Paying Yourself First
You might have heard that you should pay yourself before paying for anything else. That means you have a portion of your paycheck set aside automatically before you pay rent or buy groceries. By making the contributions automatic every paycheck, you can grow the amount you have set aside without needing to think much about it. Your employer might offer this, or you might get something set up with your bank account. If you need some funds to set up an account, you might consider selling your life insurance policy for cash. When you sell your policy, you can receive funds that can then be used for your retirement.
Another way to fund the account is to reduce your spending. Look over your budget to determine what areas you can cut out. For example, perhaps you will decide to borrow movies from your local library instead of paying for a subscription service. Or you might start shopping the sale ads and using coupons for groceries and household products.
Meet Your Company Match
If your employer offers a 403(b) or 401(k) with a company match, it is important to put in as close to the limit that they contribute as possible. It prevents you from leaving free money on the table. And if you can, try to contribute as much as is allowed by law. That way, you can get the greatest financial advantage later on. By saving for retirement early you are also creating the habit of putting money towards this goal so you will not have to learn a new way of budgeting as you move closer to the period of retirement itself.

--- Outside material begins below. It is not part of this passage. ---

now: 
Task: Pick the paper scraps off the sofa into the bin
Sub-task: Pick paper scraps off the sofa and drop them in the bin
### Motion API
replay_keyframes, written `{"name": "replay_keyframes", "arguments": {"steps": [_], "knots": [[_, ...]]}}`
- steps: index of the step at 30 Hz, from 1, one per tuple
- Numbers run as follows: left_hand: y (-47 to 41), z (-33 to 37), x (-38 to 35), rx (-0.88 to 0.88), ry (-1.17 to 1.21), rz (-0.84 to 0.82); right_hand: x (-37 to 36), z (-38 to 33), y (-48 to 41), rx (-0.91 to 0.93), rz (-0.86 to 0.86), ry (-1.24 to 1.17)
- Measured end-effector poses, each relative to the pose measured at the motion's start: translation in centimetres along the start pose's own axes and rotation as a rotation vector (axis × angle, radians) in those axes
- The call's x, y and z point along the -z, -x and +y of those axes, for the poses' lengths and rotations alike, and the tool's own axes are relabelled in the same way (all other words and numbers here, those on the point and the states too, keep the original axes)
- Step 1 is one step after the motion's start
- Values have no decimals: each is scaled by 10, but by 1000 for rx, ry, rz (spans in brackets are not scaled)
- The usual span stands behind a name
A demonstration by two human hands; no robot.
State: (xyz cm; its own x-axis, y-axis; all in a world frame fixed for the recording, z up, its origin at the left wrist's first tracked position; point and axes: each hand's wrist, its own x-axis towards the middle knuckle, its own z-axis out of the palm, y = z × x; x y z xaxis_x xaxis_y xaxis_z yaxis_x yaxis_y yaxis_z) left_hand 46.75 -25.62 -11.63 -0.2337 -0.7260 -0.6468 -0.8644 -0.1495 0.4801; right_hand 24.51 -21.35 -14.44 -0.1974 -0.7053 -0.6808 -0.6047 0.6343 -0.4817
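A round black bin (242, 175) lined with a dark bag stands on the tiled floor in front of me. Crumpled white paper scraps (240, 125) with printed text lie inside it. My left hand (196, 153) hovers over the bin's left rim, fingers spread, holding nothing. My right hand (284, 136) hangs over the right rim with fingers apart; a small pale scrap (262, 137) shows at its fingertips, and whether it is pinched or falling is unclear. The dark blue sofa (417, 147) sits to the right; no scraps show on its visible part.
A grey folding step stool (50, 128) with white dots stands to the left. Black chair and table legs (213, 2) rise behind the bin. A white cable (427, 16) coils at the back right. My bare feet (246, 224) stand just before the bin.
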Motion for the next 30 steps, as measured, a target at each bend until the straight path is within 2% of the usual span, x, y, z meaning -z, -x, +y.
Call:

Retirement for Self-Employed
Even if you only have a side gig, you can make your self-employment income work for you when it comes to retirement savings. You can contribute to a sole 401(k) or even a Simplified Employee Pension plan. You are allowed to contribute several thousand dollars every year, so you might want to try to take advantage of that. If you are over the age of 50, you are allowed to contribute even more, since it is designed to help people catch up on their savings goals.
Opening an IRA
You can also consider opening an IRA to increase your savings even further. You could choose a traditional IRA, depending on whether you already have a retirement plan with your employer and your income. You can sometimes deduct the contributions you make to a traditional IRA, and you can often allow the investment earnings to grow, without having to pay taxes on those until you take them out. There are also phased out income tax limits, which you can find on the federal tax filing status, and if you meet them, you might find a Roth IRA is a better choice. You will fund them with money you have already paid taxes on, so the distributions will be made free of taxes as long as they are qualified.